We have lots of ingestion tasks (Kafka Indexing Service) failed with the bellow message - any hints, please?

2017-09-28T15:18:30,517 ERROR [task-runner-0-priority-0] io.druid.indexing.kafka.KafkaIndexTask - Resetting Kafka offsets for datasource [XXXX]: {class=io.druid.indexing.kafka.KafkaIndexTask, partitions=[1]}



The job starts from "partitionOffsetMap" :         "1" : 252317290 and we after 10 mins of normal processing we also have a warn message:
2017-09-28T15:18:30,496 WARN [task-runner-0-priority-0] io.druid.indexing.kafka.KafkaIndexTask - OffsetOutOfRangeException with message [Offsets out of range with no configured reset policy for partitions: {XXXX-1=252337201}]
2017-09-28T15:18:30,502 INFO [task-runner-0-priority-0] io.druid.indexing.common.actions.RemoteTaskActionClient - Performing action for task[XXXX_0a10ea4d91031aa_ddbohkdj]: ResetDataSourceMetadataAction{dataSource='XXXXX', resetMetadata=KafkaDataSourceMetadata{kafkaPartitions=KafkaPartitions{topic='XXXX', partitionOffsetMap={1=252337201}}}}
2017-09-28T15:18:30,506 INFO [task-runner-0-priority-0] io.druid.indexing.common.actions.RemoteTaskActionClient - Submitting action for task[XXXX_0a10ea4d91031aa_ddbohkdj] to overlord[http://YYYY:8090/druid/indexer/v1/action]: ResetDataSourceMetadataAction{dataSource='XXXX', resetMetadata=KafkaDataSourceMetadata{kafkaPartitions=KafkaPartitions{topic='XXXXX', partitionOffsetMap={1=252337201}}}}

Thanks,
Dan

Hi,

You can try to reset the supervisor for this datasource, see if the error goes away.

Hong

Thanks Hong for your response.

I tried to reset multiple times without luck - also, playing around with some parameters (resetOffsetAutomatically, auto.offset.reset, useEarliestOffset) didn’t help

it worth mentioning strange behavior in our DB (Aurora): some of the data source are missing, for others not all Kafka topic partition have an offset in the payload.

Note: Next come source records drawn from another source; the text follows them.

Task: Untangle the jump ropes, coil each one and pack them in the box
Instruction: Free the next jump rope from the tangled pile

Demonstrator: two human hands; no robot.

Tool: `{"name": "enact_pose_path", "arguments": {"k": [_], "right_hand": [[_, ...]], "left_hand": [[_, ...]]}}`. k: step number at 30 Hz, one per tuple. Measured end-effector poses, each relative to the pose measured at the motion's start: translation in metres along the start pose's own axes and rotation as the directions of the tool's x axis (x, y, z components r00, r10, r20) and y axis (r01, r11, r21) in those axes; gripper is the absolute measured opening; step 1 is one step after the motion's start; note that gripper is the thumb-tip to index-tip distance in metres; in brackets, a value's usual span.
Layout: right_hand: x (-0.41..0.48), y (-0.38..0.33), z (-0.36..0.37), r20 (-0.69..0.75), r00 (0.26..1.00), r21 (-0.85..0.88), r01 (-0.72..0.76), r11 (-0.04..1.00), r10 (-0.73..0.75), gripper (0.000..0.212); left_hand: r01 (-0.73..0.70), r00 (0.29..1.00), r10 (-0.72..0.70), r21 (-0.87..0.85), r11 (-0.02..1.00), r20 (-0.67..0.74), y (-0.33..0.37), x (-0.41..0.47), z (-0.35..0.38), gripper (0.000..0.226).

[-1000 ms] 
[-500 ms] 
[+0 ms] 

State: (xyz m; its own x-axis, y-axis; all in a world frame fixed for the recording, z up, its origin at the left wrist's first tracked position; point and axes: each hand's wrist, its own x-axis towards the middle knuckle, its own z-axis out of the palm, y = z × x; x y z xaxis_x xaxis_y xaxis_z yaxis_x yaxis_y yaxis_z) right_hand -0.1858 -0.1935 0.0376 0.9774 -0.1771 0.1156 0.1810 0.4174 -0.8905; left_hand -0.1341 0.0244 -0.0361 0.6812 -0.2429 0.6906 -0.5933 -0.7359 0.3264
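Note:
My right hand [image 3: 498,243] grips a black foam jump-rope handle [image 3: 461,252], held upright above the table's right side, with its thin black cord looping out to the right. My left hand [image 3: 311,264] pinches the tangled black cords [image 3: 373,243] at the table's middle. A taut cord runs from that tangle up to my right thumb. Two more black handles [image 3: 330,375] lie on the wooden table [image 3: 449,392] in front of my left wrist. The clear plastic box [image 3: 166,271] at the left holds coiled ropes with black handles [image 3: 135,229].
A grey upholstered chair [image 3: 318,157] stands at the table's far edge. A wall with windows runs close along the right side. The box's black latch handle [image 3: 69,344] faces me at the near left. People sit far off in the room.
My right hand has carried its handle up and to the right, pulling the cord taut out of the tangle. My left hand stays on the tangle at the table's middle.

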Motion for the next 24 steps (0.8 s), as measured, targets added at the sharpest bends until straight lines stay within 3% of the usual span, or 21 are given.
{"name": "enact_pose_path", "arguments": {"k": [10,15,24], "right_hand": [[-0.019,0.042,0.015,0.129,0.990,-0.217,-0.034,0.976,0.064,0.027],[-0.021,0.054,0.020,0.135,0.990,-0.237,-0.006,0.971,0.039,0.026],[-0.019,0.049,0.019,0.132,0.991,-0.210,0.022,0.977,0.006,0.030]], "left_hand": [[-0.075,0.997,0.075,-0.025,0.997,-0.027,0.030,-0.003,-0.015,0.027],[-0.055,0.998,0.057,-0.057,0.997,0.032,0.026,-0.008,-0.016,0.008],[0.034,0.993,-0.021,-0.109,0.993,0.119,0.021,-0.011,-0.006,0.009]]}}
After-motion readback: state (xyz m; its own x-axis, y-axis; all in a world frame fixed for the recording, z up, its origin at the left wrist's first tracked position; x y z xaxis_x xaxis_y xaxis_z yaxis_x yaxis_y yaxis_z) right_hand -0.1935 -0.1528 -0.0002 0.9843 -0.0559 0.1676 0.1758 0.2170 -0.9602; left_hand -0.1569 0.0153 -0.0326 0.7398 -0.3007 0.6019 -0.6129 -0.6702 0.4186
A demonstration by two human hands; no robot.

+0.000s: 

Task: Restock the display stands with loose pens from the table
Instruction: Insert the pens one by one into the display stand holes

Didn’t find the zookeeper node where the Kafka offset per partition is stored

Any other idea, please?

We recently had a similar issue, with exactly the same error, it turned out it’s a setting on kafka, although our data retention in kafka is set to 24hr, there is another parameter log.retention.bytes, which is set to 10MB only, so kafka message actually got purged after 5-6 min, due to this limit. I would suggest you check the earliest kafka offset and the latest offset, keep on inserting message and test out how long does it actually take your latest offset message become the earliest offset and get purged out of kafka.

Hong